Dans une introduction qui précède les... treize pages de notes d’intention du chef, le musicologue Konrad Kûster, à l’origine de cette réalisation, avance une théorie: les deux choeurs n’ont pas le même poids. Il fait remarquer (comme Joshua Rifkin bien avant lui) que la note écrite en 1736 par le sacristain de Saint-Thomas, relatant une Passion donnée « avec les deux orgues », défie nos habitudes : ne faut-il pas y lire que le choeur I était placé dans la grande tribune, et le Il loin devant, dans celle qui surplombait la fin du transept? Sans trop s’avancer sur les conséquences musicales d’une telle disposition (les chorals à l’unisson ne se noyaient-ils pas dans la simple confusion, sans parler du périlleux « O Mensch bewein dein Sünde gross » ?), Kùster interroge sa signification: l’éloignement du choeur II symboliserait son impossibilité d’entrer dans l’action, tandis que le récit de l’Evangile revient entièrement au choeur I. Remarquons prosaïquement qu’à Saint-Thomas, les fidèles s’installaient tout au long de la nef. Il s’en trouvait donc autant assis plus près du choeur I que du Il. Cela n’empêche pas Jacobs d’illustrer avec zèle l’hypothèse du musicologue, d’une part en imaginant un choeur Il moins fourni (voix et instruments) que le I, de l’autre en substituant à la traditionnelle stéréophonie un effet de profondeur repensé pour le disque (choeur I au premier plan - choeur Il derrière). L’enregistrement était réalisé avec les deux ensembles face à face, mais mis à distance par le mixage d’une cinquantaine de pistes. On doute d’y gagner grand-chose - les réponses des deux choeurs sont impressionnantes, mais réservées par Bach à quelques numéros. On est en revanche agacé par les cinq airs du choeur Il, forcément amollis à ce jeu.

Tout cela s’avère à la fois terriblement compliqué et très simple. Jacobs aime le théâtre mais le sien, rien que le sien, qu’il impose à l’architecture complexe de la Saint Matthieu par ses couleurs signalétiques et en cravachant des airs systématiquement plus vifs que chez la concurrence (y compris « Aus Liebe », bouclé en 3’40”contre 5’20” chez Gardiner et 4’50” chez Herreweghe ou Harnoncourt). Ce faisant, il se disperse et néglige le souffle long qui porte et unifie le foisonnement de la partition chez ces grands interprètes.

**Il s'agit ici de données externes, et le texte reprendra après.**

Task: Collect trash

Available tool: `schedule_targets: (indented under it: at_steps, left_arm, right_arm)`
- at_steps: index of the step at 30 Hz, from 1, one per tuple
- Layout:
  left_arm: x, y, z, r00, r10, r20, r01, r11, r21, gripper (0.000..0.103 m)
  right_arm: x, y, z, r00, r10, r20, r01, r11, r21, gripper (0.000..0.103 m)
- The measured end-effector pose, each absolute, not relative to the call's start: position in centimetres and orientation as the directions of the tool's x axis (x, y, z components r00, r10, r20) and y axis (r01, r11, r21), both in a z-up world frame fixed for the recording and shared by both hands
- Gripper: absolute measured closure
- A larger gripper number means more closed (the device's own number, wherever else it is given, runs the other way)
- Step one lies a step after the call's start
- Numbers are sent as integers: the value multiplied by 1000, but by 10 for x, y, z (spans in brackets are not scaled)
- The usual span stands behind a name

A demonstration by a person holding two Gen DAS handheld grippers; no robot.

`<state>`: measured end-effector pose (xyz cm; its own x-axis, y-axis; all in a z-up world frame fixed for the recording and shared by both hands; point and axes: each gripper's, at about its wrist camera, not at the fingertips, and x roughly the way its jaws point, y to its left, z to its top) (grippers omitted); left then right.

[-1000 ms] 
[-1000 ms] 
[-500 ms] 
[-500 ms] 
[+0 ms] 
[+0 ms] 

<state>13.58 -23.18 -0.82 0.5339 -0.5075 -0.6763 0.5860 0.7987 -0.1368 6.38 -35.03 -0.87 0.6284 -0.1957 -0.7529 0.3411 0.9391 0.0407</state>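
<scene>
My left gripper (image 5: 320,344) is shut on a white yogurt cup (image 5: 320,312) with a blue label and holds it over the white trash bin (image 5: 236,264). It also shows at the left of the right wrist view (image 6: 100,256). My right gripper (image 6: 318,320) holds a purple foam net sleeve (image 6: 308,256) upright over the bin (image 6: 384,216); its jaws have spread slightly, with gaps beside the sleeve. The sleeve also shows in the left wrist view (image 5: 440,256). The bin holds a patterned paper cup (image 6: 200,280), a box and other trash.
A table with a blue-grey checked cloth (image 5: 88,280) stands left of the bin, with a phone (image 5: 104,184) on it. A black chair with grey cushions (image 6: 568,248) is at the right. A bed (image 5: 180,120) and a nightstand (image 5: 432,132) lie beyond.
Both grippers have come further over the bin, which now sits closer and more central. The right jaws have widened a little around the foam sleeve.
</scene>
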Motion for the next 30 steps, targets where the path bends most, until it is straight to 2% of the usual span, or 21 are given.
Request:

Nous admirons les musiciens qui suivent son tempo, qui trouvent dans ses options invraisemblables une inspiration plus qu’une contrainte, qui ne s’indignent pas (solistes du choeur II) de voir leur énergie diluée dans un halo. L’immense Bernarda Fink (pas troublée le moins du monde par le clavecin qui s’invite dans « Erbarme dich ») et le noble Konstantin Wolff (qui donne deux fois « Komm, süsses Kreuz » : l’une avec luth, l’autre dans l’habituelle version avec viole, en appendice) nous réservent de grands moments ; et l’équipe entière semble galvanisée, reconnaissons-le, par l’expérience inédite que leur propose un artiste convaincu. Malgré leur engagement, nous n’avons pu voir dans cette aventure qu’un monumental bricolage. Une dernière chose. Jacobs et Küster oublient de rappeler dans leurs longs textes que la Saint Matthieu était certes (probablement) déployée « mit beyden Orgeln » en 1736, mais qu’elle a d’abord été conçue pour deux choeurs placés côte à côte, et jouée ainsi en 1727 et 1729. Il faut croire que l’attrayante symbolique de l’éloignement n’était alors pas si essentielle.